Difficulty: Medium, Asked-in: Google, Microsoft, Bloomberg, Paypal
Key takeaway: An excellent problem to learn problem-solving using sorting and data structures like BST and hash table. We are storing additional information to sort the string in a stable order.
Given a string S, write a program to sort string in decreasing order based on the frequency of characters.
Important note: Before moving on to the solutions, we recommend trying this problem on paper for atleast 15 or 30 minutes. Enjoy problem-solving!
Example 1
Input: S = "tree", Output: "eetr"
Explanation: 'e' appears twice while 'r' and 't' both appear once. So 'e' must appear before both 'r' and 't'.
Example 2
Input: S = "ccaaaAA", Output: "aaaccAA"
Explanation: 'a' appears three times while 'c' and 'A' appear twice. So 'a' must appear before both 'c' and 'A'. Similarly, the frequency of 'c' and 'A' are the same. To maintain the stable order 'c' must appear before 'A'.
To sort characters based on their frequency:
So how do we ensure the above things? One basic idea would be:
We define a class or structure UniqueChar, which stores three information related to each unique character: character value, frequency count, and first occurrence in the input string.
class UniqueChar
{
char ch
int freqCount
int firstIndex
}
Now we run a nested loop to identify each unique character and store their frequency count and first occurrence in the freq[] list. Here outer loop iterates through each character, and the inner loop checks its unique occurrence in the freq[] list.
for (int i = 0; i < n; i = i + 1)
{
bool found = false
for (int j = 0; j < freq.length; j = j + 1)
{
if (S[i] == freq[j].ch)
{
freq[j].freqCount = freq[j].freqCount + 1
found = true
break
}
}
if (found == false)
{
UniqueChar temp
temp.ch = S[i]
temp.freqCount = 1
temp.firstIndex = i
freq.push_back(temp)
}
}
Now we sort the freq[] list based on the frequency count of characters. If the frequency count is equal for two elements, we should first process the element with lower firstIndex. Our sorting procedure can use a comparator to ensure this.

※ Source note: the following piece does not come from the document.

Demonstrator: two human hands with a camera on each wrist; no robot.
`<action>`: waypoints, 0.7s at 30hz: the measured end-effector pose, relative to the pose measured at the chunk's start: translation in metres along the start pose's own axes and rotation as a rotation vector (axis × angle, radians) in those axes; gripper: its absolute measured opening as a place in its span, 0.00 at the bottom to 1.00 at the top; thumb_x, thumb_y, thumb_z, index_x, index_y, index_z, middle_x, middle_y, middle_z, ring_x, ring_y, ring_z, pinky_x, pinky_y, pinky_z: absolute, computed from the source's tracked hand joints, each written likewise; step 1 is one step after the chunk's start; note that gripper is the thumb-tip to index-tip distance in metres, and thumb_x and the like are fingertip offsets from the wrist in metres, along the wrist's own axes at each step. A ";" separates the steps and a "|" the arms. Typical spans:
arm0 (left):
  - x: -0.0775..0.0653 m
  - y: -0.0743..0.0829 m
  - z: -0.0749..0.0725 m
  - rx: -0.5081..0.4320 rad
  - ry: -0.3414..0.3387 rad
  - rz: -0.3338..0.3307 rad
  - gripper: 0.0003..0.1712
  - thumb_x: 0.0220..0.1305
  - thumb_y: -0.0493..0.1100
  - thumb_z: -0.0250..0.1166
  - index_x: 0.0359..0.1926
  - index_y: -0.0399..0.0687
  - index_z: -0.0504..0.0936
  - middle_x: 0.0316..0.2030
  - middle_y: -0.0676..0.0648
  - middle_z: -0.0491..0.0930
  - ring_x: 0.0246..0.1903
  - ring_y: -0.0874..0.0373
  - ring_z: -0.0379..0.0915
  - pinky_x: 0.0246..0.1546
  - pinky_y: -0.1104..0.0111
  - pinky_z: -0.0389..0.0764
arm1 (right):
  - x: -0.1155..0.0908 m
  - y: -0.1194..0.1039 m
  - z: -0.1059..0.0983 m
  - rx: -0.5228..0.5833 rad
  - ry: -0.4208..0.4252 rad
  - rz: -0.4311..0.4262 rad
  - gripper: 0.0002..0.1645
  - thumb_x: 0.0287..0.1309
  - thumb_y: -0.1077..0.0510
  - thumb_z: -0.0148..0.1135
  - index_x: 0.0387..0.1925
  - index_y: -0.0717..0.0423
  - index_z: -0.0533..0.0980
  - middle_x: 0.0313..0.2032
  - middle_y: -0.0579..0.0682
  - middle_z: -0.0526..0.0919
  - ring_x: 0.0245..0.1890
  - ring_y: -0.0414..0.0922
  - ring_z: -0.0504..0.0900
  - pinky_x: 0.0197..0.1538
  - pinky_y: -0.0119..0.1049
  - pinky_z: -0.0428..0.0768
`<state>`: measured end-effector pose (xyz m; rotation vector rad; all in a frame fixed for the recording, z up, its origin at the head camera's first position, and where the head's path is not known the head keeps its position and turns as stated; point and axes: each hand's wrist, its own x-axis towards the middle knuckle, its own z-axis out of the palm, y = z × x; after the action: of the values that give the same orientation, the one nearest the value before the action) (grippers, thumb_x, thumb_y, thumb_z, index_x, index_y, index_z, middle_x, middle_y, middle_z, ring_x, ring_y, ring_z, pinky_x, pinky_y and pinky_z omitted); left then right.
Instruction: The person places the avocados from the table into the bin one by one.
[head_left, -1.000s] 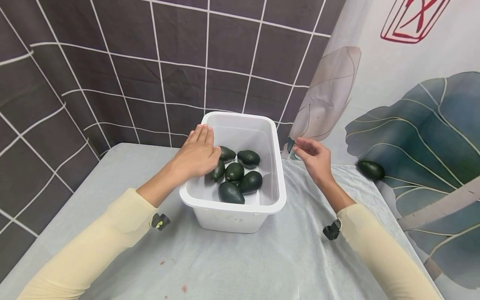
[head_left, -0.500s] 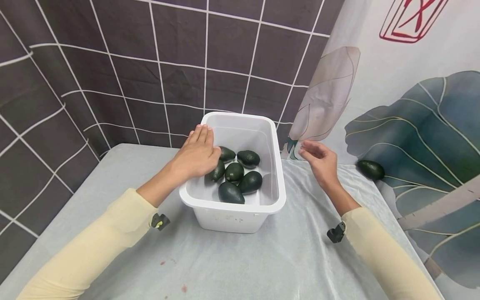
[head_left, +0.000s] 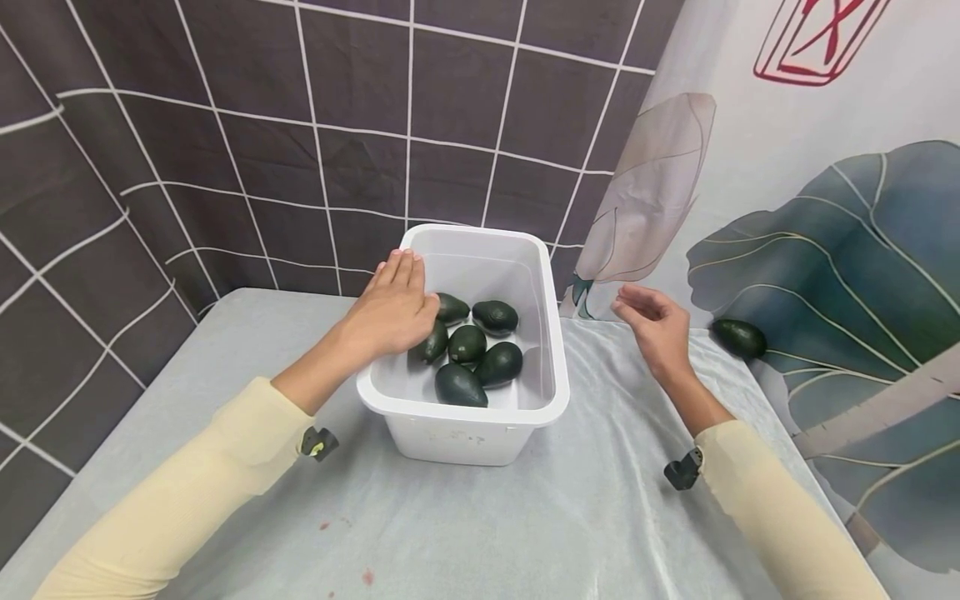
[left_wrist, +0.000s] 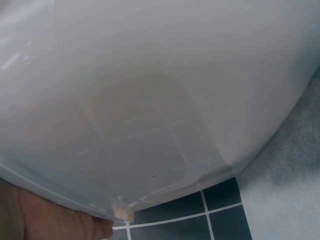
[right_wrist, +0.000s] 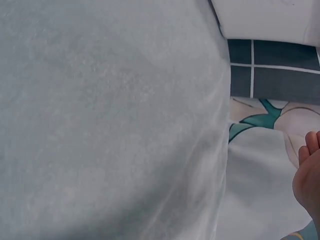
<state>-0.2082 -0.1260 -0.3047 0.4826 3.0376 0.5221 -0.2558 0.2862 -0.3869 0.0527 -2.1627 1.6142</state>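
A white plastic bin (head_left: 453, 440) stands on the table, holding several dark green avocados, the nearest avocado (head_left: 461, 385) lying by its front wall. My left hand (head_left: 393, 308) rests on the bin's left rim, its fingers straight and together. In the left wrist view the bin's outer wall (left_wrist: 165, 90) fills most of the picture, with part of the hand (left_wrist: 60, 217) under the rim. To the right of the bin my right hand (head_left: 658, 332) is in the air, fingers loosely bent, holding nothing. Beyond it a single avocado (head_left: 738, 338) lies at the table's right back edge.
A pale grey-blue cloth (head_left: 480, 533) covers the table, wrinkled on the right side. Behind and to the left hangs a dark curtain (head_left: 360, 158) with white grid lines. A leaf-patterned sheet (head_left: 825, 242) hangs at the right, close to the lone avocado.
My right hand has moved away from the bin to the right, toward the lone avocado. The left hand stays on the rim, and the avocados have not moved.
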 end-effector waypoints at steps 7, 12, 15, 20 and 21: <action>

sort(freq, freq.length, comp)
bool comp(UniqueChar x, UniqueChar y)
{
if (x.freqCount != y.freqCount)
return x.freqCount > y.freqCount
else
return x.firstIndex < y.firstIndex
}
After this, we extract characters from the sorted freq[] list and store it in an extra output array result[n].
char result[n]
int k = 0
for (int i = 0; i < freq.length; i = i + 1)
{
for (int j = 0; j < freq[i].freqCount; j = j + 1)
{
result[k] = freq[i].ch
k = k + 1
}
}
int[] frequencySort(char S[], int n)
{
vector<UniqueChar> freq
for (int i = 0; i < n; i = i + 1)
{
bool found = false
for (int j = 0; j < freq.length; j = j + 1)
{
if (S[i] == freq[j].ch)
{
freq[j].freqCount = freq[j].freqCount + 1
found = true
break
}
}
if (found == false)
{
UniqueChar temp
temp.ch = S[i]
temp.freqCount = 1
temp.firstIndex = i
freq.push_back(temp)
}
}
sort(freq, freq.length, comp)
char result[n]
int k = 0
for (int i = 0; i < freq.length; i = i + 1)
{
for (int j = 0; j < freq[i].freqCount; j = j + 1)
{
result[k] = freq[i].ch
k = k + 1
}
}
return result
}
Suppose there are m unique characters in the input string. Time complexity = Time complexity of storing values in freq[] list + Time complexity of sorting freq[] list + Time complexity of storing output in result[] = O(mn) + O(m) + O(n) = O(mn)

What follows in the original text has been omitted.